Again, the solution is automation.
Data Platform support for legacy data warehouses takes a big step forward in our 2020.1 release with Teradata getting native Kerberos and Impersonation support. The platform team has been on a tear, adding in support for HDP 3.1.0, CDH 6.2.X, Oracle 12C (Secure) and Teradata 16.20 (Secure). The number one rule our engineering team has is “No Wrong Answers”. We will never ship a product with a known accuracy issue. We invested a huge amount of engineering to enhance our platform test automation framework to make regression-proof support for data warehouses straight-forward. This allows our engineering team to focus on building new features and functions while being assured that the quality of the runtime is paramount.
With its 2020.1 platform release, AtScale delivers on a complete business intelligence and analytics platform with these three elements:
- Multi-Source Intelligent Data Model—AtScale’s logical data models via an intuitive user experience without copying or transforming existing data structures. AtScale’s autonomous data engineering further simplifies and accelerates the user experience by assembling the data needed for queries in a just-in-time fashion and then maintaining acceleration structures for subsequent workloads.
- Self-Optimizing Query Acceleration Structures—AtScale incorporated additional information into the creation and lifecycle of acceleration structures, including data locale and platform capabilities. AtScale alleviates the “lowest common denominator” approach to query planning that results in significant resources being wasted on manual data provisioning and movement. AtScale’s Autonomous Data Engineering automatically determines the necessary structures and their optimal location.

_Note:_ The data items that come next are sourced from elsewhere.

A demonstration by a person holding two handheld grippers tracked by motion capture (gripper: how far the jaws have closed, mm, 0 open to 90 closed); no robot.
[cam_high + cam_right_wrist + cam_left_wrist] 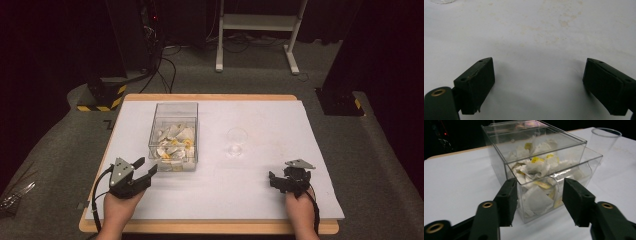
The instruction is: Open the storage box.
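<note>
Two open tools (148, 167) (278, 180), one box (174, 136), one cup (236, 141)

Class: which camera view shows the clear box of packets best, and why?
The left gripper view: the clear box stands close, its packets visible through the wall beyond the open left gripper. The high view shows it small, from above.

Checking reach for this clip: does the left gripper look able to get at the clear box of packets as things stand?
Probably yes. The left gripper is open and aimed at the clear box, with bare table between them.
</note>
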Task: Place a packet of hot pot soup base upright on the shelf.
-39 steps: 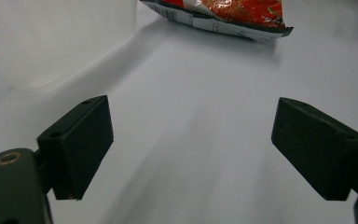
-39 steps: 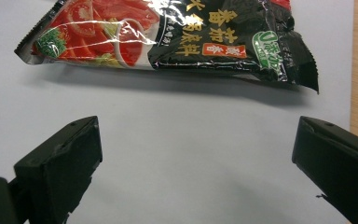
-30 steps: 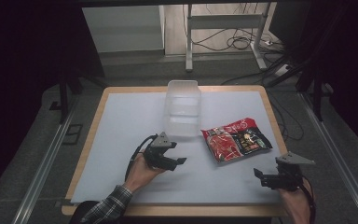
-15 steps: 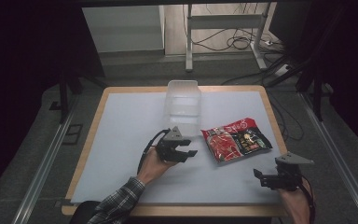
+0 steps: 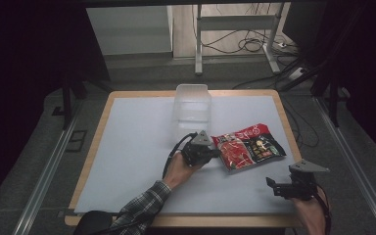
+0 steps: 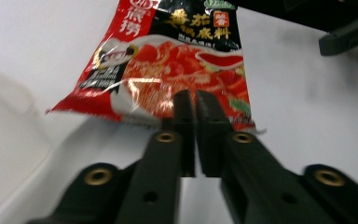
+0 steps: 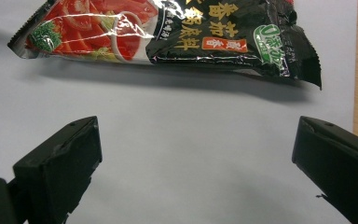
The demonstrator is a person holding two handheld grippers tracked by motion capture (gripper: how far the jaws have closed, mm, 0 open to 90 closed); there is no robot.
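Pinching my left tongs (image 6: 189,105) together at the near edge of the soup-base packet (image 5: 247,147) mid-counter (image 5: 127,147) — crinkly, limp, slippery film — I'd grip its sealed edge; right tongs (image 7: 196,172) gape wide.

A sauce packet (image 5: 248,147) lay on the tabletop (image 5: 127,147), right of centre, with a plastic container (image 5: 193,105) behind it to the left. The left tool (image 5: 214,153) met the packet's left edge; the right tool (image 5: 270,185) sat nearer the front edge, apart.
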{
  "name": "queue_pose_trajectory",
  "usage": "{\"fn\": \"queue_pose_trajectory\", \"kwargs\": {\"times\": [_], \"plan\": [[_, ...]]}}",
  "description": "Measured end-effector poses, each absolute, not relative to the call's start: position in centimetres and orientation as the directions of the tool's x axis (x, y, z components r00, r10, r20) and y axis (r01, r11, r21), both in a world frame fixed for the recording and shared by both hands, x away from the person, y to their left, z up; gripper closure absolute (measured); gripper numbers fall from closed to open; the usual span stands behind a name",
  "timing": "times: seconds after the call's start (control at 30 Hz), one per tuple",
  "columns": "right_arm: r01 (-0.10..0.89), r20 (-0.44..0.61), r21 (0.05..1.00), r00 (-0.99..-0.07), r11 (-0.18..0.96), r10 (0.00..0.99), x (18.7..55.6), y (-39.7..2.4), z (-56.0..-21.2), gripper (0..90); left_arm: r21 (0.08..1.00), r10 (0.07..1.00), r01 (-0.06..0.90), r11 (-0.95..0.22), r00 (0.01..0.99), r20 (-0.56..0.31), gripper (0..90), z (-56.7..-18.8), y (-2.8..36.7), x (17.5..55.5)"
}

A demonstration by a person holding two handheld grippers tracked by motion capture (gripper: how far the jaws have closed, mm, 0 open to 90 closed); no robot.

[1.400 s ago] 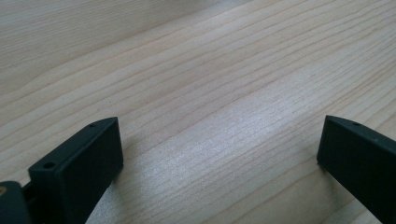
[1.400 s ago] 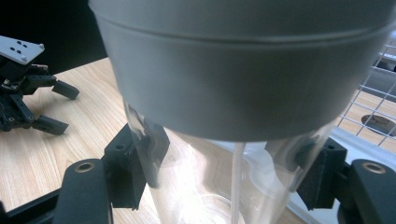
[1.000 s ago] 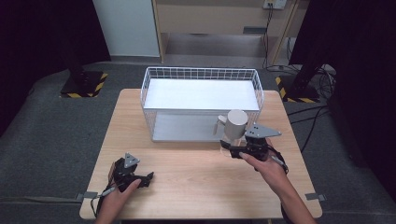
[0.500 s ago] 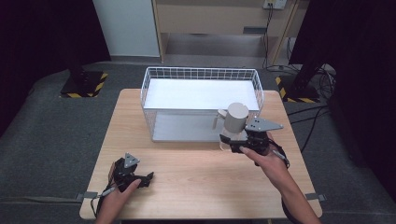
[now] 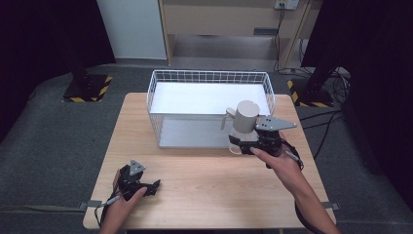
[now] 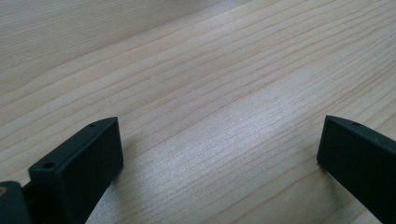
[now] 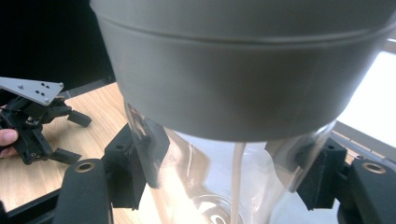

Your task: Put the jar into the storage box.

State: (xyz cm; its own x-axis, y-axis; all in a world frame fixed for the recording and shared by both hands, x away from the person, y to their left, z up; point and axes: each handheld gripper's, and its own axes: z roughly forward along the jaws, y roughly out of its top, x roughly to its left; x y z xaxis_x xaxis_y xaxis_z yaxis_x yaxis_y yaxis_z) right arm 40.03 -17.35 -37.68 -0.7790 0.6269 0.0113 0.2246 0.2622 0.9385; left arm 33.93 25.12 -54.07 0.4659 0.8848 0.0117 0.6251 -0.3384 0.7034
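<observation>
A clear jug (image 5: pixel 245 119) with a grey lid and a side handle hangs above the table at the wire basket's front right corner. My right gripper (image 5: pixel 239 144) is shut on its clear lower body. In the right gripper view the grey lid (image 7: pixel 243 70) looms large, and both black pads (image 7: pixel 140 158) press on the clear wall (image 7: pixel 205 186). My left gripper (image 5: pixel 152 186) rests on the table at the front left, open. In the left gripper view its jaws (image 6: pixel 219 154) stand wide apart over bare wood with nothing between them.
A white wire basket (image 5: pixel 209 77) with a white floor stands at the back middle of the wooden table (image 5: pixel 209 180). Dark floor surrounds the table, and black stands with striped bases stand on it at the left and right.
My right gripper has risen with the jug, which now sits higher against the basket's front right corner. The left gripper has not moved.
</observation>
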Motion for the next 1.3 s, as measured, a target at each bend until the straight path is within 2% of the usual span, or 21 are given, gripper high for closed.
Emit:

- Virtual Cube Catalog—AtScale’s new virtual cube catalog accelerates discoverability with comprehensive data lineage and metadata search capabilities that integrate natively into existing enterprise data catalogs. This new capability translates directly into business semantics and empowers business analysts and data scientists to locate the necessary data for business intelligence, reporting and AI/ML activities.
Data is too distributed, too dynamic and too diverse for humans to be expected to manage it. The good news is rise of the data engineering profession and subsequent codification of best practices and heuristics for high quality, scalable data management coupled with the amazing work of data scientists and advances in machine learning have created the perfect opportunity to take a good idea: Intelligent Data Virtualization, and make it into a great implementation.